Repartir à zéro. C’est sans doute ce que se sont dit les anciens membres de Bästard, auxquels s’est adjoint Ivan Chiossone -compère désormais inséparable d’Eric Aldéa -en montant ce groupe. Et ce nouveau départ est plutôt réjouissant. Si Bästard n’est pas bien loin, il semble que Zëro soit un peu plus musical et moins énervé. Délaissant cette culture du « noise » pour un peu plus de légèreté, Zëro se permet quelques ambardées acoustiques qui ne sont pas sans rappeler, parfois, cet autre projet commun à ses membres : « Narcophony »…
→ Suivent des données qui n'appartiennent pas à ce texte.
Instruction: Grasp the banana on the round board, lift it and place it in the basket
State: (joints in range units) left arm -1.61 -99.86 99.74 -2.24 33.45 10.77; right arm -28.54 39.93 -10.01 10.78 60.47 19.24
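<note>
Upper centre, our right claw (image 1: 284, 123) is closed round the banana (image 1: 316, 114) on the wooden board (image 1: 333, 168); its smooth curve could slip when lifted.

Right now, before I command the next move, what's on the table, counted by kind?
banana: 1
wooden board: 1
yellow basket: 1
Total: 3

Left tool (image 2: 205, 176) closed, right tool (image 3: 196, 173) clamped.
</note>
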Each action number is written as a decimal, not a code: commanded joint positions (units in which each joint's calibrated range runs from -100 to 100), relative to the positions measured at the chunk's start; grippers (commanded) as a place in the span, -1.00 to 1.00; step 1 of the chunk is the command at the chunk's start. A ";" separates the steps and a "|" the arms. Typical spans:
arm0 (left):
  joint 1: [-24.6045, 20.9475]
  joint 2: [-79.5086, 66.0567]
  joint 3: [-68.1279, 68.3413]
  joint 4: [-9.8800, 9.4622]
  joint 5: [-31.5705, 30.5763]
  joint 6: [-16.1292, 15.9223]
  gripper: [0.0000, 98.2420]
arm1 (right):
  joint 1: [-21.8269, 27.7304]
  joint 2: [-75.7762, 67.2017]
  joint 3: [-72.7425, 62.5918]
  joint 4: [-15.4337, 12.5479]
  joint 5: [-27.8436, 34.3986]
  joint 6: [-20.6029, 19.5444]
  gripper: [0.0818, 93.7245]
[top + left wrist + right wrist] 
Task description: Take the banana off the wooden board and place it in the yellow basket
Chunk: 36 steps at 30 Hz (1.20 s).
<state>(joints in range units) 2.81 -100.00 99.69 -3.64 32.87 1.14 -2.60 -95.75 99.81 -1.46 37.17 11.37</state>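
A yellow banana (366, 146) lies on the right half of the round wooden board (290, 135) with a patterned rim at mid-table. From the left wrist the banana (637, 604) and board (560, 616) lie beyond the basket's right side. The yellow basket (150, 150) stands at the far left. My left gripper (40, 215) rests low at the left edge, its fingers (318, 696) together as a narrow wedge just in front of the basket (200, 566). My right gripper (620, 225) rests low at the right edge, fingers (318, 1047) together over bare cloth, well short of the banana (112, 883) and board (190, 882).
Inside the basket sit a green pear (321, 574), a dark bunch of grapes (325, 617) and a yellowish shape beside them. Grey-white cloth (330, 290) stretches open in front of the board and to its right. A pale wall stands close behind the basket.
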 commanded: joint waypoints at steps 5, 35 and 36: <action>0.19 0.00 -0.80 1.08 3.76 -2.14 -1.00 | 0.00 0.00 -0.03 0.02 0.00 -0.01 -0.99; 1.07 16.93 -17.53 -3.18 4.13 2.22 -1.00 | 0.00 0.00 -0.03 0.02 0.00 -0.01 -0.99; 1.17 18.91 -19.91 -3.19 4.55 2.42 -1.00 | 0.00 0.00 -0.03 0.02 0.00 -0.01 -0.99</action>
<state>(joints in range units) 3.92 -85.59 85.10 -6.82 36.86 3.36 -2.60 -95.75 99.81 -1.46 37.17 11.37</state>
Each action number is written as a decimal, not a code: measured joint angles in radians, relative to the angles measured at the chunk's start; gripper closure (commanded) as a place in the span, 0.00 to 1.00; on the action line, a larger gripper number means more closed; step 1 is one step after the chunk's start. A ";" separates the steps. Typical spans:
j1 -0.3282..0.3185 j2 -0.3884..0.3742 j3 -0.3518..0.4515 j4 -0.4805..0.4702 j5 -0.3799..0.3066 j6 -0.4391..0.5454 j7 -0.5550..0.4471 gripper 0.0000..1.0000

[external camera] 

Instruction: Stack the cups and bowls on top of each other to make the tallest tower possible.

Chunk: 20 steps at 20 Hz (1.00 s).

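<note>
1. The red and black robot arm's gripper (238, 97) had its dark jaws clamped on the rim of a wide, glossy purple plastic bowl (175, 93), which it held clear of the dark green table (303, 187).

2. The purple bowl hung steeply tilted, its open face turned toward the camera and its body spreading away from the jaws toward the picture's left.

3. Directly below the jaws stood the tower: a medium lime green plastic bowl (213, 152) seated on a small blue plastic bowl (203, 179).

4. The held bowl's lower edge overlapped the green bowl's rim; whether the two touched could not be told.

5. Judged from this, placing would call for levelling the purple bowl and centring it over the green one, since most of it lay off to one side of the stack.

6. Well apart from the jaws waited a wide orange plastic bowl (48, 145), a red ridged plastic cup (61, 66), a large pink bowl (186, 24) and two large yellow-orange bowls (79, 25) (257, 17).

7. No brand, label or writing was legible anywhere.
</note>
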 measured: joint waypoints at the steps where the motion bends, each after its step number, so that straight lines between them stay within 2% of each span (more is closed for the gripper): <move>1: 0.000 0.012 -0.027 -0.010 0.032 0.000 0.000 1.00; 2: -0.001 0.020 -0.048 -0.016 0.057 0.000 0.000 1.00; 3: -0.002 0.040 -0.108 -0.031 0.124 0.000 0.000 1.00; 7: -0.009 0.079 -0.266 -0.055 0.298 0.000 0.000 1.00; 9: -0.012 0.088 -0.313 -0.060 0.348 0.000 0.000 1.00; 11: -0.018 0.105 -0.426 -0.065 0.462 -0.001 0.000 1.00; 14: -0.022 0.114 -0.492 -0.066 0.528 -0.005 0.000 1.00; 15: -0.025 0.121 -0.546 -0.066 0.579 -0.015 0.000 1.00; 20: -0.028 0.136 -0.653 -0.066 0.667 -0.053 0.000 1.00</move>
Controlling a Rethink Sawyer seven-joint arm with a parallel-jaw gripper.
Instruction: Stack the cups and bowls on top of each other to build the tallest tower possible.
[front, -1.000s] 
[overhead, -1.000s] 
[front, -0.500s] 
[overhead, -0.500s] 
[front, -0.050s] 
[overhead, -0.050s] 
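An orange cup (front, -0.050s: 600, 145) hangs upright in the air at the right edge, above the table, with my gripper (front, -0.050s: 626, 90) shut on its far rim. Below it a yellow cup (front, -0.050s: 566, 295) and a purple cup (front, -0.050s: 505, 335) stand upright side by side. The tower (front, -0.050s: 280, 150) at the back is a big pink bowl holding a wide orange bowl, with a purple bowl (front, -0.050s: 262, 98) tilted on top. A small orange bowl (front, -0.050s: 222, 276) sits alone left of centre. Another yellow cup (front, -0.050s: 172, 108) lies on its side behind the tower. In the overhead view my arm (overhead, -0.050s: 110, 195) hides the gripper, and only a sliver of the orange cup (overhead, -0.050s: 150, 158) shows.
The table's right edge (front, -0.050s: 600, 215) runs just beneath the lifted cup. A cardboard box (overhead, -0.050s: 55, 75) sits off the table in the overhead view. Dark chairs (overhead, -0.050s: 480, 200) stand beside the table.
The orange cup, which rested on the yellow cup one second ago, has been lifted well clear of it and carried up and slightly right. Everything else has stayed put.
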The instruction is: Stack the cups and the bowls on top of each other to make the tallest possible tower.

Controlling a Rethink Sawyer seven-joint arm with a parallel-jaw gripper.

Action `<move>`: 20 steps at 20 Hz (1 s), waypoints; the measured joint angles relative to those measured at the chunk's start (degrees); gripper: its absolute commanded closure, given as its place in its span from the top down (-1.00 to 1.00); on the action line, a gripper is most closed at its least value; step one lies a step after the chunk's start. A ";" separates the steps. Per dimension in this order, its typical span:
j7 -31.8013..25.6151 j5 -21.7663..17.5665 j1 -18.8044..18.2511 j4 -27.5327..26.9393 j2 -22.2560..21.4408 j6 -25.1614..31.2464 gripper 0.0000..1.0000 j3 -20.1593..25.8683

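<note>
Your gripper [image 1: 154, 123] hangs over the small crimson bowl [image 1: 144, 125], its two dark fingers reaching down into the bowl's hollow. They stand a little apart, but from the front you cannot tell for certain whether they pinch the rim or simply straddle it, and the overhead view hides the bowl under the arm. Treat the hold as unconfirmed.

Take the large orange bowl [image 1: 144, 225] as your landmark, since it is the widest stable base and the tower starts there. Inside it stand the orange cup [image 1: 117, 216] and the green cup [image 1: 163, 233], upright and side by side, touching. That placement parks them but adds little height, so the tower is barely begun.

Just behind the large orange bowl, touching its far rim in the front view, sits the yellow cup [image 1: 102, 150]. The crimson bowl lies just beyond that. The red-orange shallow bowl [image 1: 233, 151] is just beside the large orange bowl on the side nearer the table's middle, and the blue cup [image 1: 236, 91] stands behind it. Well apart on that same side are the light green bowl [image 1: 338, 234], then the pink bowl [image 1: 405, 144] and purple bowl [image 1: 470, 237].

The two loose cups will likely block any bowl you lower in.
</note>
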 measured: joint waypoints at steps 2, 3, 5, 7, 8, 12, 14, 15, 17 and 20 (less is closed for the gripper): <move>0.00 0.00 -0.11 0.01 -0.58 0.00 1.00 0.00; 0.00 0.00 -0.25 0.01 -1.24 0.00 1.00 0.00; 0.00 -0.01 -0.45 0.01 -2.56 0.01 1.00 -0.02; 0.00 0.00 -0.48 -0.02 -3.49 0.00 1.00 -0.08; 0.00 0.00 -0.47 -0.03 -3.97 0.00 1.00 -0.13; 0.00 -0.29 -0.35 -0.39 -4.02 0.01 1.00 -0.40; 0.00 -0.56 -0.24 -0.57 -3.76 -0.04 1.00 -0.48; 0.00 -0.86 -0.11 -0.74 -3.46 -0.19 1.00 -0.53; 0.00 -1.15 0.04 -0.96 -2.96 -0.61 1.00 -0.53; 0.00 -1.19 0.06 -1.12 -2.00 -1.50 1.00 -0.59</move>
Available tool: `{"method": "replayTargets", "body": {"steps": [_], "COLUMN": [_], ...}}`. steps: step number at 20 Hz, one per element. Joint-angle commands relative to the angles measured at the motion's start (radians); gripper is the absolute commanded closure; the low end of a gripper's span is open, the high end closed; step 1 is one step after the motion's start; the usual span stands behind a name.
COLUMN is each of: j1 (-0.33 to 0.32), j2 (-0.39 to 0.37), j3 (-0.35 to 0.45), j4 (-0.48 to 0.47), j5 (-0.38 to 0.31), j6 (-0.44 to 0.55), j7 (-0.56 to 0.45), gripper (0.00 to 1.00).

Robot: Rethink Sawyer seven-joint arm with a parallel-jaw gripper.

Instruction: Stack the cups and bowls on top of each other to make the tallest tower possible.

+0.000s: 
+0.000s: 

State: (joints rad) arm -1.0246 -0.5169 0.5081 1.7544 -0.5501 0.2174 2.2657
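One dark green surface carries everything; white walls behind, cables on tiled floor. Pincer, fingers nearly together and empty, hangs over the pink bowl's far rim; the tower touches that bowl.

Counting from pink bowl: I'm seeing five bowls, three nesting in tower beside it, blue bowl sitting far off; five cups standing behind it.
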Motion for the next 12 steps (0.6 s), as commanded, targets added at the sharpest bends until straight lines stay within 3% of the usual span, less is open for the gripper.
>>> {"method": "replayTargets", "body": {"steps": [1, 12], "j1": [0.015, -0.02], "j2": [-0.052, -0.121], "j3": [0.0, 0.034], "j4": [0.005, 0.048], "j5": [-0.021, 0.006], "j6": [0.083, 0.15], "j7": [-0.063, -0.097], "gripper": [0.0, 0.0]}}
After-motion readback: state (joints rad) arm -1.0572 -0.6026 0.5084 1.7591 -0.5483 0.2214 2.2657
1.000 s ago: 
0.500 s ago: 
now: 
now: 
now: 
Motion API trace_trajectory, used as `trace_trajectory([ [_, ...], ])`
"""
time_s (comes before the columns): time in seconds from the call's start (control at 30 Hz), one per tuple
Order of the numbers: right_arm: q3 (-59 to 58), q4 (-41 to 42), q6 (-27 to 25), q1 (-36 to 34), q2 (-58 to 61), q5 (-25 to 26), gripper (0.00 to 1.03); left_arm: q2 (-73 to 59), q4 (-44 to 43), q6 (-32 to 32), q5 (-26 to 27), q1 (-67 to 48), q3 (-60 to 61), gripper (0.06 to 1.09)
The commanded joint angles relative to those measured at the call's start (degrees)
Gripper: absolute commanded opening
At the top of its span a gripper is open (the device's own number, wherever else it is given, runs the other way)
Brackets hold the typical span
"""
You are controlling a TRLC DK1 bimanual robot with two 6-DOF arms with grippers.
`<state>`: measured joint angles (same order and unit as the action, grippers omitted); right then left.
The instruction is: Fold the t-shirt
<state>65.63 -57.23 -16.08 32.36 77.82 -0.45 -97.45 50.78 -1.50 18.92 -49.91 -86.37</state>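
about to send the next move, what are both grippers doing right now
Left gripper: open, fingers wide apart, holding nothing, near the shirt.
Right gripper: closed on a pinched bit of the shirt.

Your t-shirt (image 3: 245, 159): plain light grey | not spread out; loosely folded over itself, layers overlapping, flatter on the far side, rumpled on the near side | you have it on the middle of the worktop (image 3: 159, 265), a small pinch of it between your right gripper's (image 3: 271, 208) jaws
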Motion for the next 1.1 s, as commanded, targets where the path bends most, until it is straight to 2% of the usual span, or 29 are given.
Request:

Il est clair que la musique de Zëro s’aventure plus dans des contrées inventives que dans les sentiers battus du rock à identité fixe. On y croise autant Jack Berrocal et Gene Vincent en « Drag Queen blues » sous extasy et des Devo rajeunis le temps d’un « Automotown/Space girl blues » vivifiant, que le krautrock de Can et Kraftwerk dans un « Luna Park » ludique où psychédelisme et harmoniques offrent un roller coaster cérébral et addictif. On croisera des Pavement névrosés, des Sonic Youth, branleurs et éternellement jeunes tout comme un paquet d’autres « freaks » qui en marge de tout courant auront constamment réécrit avec singularité et intelligence le langage du rock.